US Secretary of State Antony Blinken says that he and President Biden are "resolutely opposed" to BDS because it "unfairly and inappropriately singles out Israel and creates a double standard". In other words, it is antisemitic. The US administration should take up the plans made by former Secretary of State Pompeo to target organisations that engage with or otherwise support BDS, such as Amnesty International, Oxfam and Human Rights Watch, and cut off government funding.

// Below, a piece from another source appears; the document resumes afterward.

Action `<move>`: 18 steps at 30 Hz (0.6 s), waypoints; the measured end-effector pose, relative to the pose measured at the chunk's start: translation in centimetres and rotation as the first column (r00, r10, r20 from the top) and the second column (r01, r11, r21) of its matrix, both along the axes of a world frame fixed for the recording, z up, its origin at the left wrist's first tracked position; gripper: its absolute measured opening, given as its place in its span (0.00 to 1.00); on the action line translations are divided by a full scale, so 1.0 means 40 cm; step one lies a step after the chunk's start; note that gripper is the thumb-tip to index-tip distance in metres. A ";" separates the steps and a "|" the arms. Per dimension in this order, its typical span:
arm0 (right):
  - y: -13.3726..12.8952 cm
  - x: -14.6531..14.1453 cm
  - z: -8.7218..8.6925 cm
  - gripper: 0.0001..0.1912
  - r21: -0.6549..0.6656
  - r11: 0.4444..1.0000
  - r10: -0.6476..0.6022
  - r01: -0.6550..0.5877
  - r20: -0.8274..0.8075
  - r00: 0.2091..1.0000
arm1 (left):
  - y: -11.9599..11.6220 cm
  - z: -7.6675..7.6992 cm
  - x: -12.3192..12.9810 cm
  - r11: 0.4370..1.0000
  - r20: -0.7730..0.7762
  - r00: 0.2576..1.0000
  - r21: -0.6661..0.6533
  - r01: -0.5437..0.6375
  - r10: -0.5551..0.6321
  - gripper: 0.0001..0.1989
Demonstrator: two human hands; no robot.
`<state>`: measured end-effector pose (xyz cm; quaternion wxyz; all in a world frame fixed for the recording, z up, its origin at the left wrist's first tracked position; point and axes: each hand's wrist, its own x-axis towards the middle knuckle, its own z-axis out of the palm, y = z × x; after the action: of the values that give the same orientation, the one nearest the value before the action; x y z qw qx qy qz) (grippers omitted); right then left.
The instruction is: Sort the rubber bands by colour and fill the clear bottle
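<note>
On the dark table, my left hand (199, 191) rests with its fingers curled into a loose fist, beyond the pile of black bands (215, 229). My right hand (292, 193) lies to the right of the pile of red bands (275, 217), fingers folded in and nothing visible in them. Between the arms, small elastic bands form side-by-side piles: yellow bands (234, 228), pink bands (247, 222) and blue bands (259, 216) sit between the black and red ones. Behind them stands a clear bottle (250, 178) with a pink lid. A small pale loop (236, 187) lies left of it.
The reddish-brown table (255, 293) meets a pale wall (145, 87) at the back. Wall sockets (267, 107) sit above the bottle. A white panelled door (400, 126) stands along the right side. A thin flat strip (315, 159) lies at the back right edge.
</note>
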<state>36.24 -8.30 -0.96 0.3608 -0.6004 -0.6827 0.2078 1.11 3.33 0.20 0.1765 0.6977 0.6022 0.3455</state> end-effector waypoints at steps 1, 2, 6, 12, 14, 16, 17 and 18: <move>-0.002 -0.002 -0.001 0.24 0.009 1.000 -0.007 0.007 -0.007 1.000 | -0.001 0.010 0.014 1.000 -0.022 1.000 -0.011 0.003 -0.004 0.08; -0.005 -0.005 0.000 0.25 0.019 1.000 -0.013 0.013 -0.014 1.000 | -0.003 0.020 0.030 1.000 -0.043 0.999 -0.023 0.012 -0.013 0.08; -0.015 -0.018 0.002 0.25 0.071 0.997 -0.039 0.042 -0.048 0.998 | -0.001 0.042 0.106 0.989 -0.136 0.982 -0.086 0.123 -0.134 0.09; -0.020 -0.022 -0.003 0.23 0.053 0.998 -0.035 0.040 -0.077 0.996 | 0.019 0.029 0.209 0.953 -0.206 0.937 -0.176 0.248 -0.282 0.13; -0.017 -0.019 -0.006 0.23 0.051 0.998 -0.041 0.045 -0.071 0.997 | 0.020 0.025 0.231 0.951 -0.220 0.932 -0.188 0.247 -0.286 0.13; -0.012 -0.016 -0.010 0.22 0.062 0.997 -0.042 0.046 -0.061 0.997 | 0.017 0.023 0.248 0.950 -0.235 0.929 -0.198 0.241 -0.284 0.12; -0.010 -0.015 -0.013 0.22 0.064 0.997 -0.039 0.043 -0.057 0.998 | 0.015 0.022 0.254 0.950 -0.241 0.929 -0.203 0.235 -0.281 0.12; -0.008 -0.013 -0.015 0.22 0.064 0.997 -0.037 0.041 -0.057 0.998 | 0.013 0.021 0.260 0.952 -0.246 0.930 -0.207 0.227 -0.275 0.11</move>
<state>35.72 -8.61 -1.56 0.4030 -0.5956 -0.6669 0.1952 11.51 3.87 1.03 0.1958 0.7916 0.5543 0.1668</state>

British and European governments should follow suit, as should all nations where BDS has taken hold. They should be in no doubt that the purpose of this venomous movement with its Jew Hate Weeks and other poisonous activities is not to effect legitimate political change or support Palestinian people as they duplicitously claim, but to exploit the Israel-Palestinian conflict as an excuse to terrorise, bully, harass and drive out Jews at every opportunity.
Colonel Richard Kemp is a former British Army Commander. He was also head of the international terrorism team in the U.K. Cabinet Office and is now a writer and speaker on international and military affairs. He is a Shillman Journalism Fellow at Gatestone Institute.